Kamel al-Budeiri

He was arrested by the British Mandate government upon coming back from a trip to Egypt after he was tipped by the Austrian Jewish agent Sarah Herinson as affiliated with the Arab Resistance at the time before releasing him a few months later.

As the years 1918 to 1922 witnessed the rising of the Arab National Movement in Jerusalem, Jaffa, Haifa, Akka and Nablus, Kamil joined Amin al-Husseini, his brother Fakhri al-Husseini, Ishaaq Darweesh, Ibrahim Darweesh, Jamal al-Husayni, Aref al-Aref, and Sheikh Hassan Abu Al-So’oud in establishing the Arab Club.

Al Sabah was the media front of the Arab Palestinian conference and succeeded the newspaper Suriyya al-Janubiyya.

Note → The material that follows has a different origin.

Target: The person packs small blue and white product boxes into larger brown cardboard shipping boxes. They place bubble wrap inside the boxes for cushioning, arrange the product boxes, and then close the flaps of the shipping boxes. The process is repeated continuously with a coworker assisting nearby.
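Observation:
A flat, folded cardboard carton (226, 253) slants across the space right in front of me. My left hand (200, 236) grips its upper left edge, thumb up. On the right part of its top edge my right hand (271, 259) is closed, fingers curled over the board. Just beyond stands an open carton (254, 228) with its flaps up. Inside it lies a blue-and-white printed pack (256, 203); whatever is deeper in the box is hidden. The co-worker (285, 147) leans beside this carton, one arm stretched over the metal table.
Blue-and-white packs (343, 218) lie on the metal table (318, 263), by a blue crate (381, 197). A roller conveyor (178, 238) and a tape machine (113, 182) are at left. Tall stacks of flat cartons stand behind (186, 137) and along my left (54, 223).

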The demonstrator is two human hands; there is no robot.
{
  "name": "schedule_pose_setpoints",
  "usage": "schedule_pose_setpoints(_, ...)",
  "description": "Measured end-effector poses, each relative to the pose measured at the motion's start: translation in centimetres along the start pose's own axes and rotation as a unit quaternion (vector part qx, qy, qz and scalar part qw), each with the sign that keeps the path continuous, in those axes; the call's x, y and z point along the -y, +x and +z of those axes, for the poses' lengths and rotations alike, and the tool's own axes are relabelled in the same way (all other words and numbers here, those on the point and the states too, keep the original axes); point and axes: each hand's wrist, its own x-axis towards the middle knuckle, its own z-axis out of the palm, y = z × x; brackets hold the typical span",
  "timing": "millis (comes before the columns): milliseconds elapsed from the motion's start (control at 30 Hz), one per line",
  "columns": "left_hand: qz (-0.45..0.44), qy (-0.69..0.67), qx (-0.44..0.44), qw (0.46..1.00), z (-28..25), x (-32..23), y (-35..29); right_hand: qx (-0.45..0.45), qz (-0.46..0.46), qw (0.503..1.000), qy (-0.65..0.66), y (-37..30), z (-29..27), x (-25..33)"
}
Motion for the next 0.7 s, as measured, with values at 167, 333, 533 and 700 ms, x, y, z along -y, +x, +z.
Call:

Al Sabah (Arabic, "Morning") was published until 1923, when Kamel Budeiri left Jerusalem and crossed to Transjordan to meet the Saudi princes of Najd and update them on the latest developments in Jerusalem and unify positions on rejecting the Balfour Declaration and the Zionist intentions of establishing a Jewish state in Palestine.

He took a Bedouin guide from the Howeitat tribe to escort him through the Jordanian deserts to Najd, where he was assassinated in what seems to be part of the tribal conflict between the Hashemites and the Saudis during the Arab Revolt.